Je voulais me confronter au terrain. À mon retour, je me suis engagée avec le Secours Populaire pour donner des cours de soutien aux enfants de réfugiés à Paris.
Je suis portée par le caritatif depuis longtemps, que j’alterne ou mène en parallèle de mon métier de conceptrice-rédactrice. La vie en agence ne me permet pas de contribuer à autant de sujets engagés que je le souhaiterais. Car comme me l’a dit un jour un directeur de création « le caritatif c’est bien mais ça ne rapporte pas ! » Or les agences sont des structures économiques qui ont besoin de « tourner ».
Justement, qu’est-ce qui manque actuellement aux agences et annonceurs selon vous pour avoir un rôle plus important dans les causes de notre monde ?

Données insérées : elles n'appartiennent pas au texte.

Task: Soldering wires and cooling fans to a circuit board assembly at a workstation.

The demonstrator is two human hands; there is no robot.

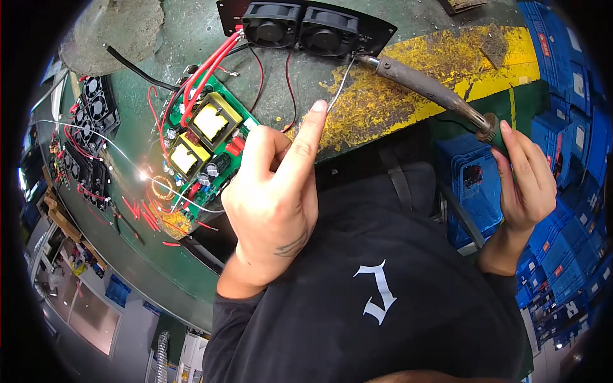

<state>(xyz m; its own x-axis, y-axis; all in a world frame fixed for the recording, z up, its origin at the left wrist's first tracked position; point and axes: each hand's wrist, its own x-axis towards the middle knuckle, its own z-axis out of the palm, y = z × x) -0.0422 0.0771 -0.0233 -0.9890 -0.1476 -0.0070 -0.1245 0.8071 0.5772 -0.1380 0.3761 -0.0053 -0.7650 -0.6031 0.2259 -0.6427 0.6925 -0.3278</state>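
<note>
My right hand [527,177] is closed round the green handle of a soldering iron [429,87]. The iron slants up and left, its tip at the lower edge of a black panel [382,30] that carries two black fans [329,32]. Between the fingers of my left hand [276,191] runs solder wire [343,81], its end meeting the iron's tip. The wire's other length trails off to the left past my hand. Beside my left hand lies a green circuit board [239,101] with yellow-wrapped transformers [216,121], a copper coil and capacitors. Red and black wires link board and panel.
More fan panels [96,105] line the left of the green bench [137,255]. Cut red tubing [148,217] is scattered below the board. Worn yellow paint [408,96] marks the bench's near edge. Blue crates [476,182] stand on the right and below the bench.
</note>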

MD : Il faudrait que la communication aille davantage dans la direction de la société qui recherche plus de sens, avec des marques qui s’engagent chaque jour un peu plus.
Le monde des agences évolue néanmoins favorablement avec – on le voit dans les prix créatifs – de plus en plus de campagnes pour des causes qui sont primées. Il reste aux agences à travailler davantage en proactif pour des causes, ce qui est d’autant plus stimulant pour les équipes.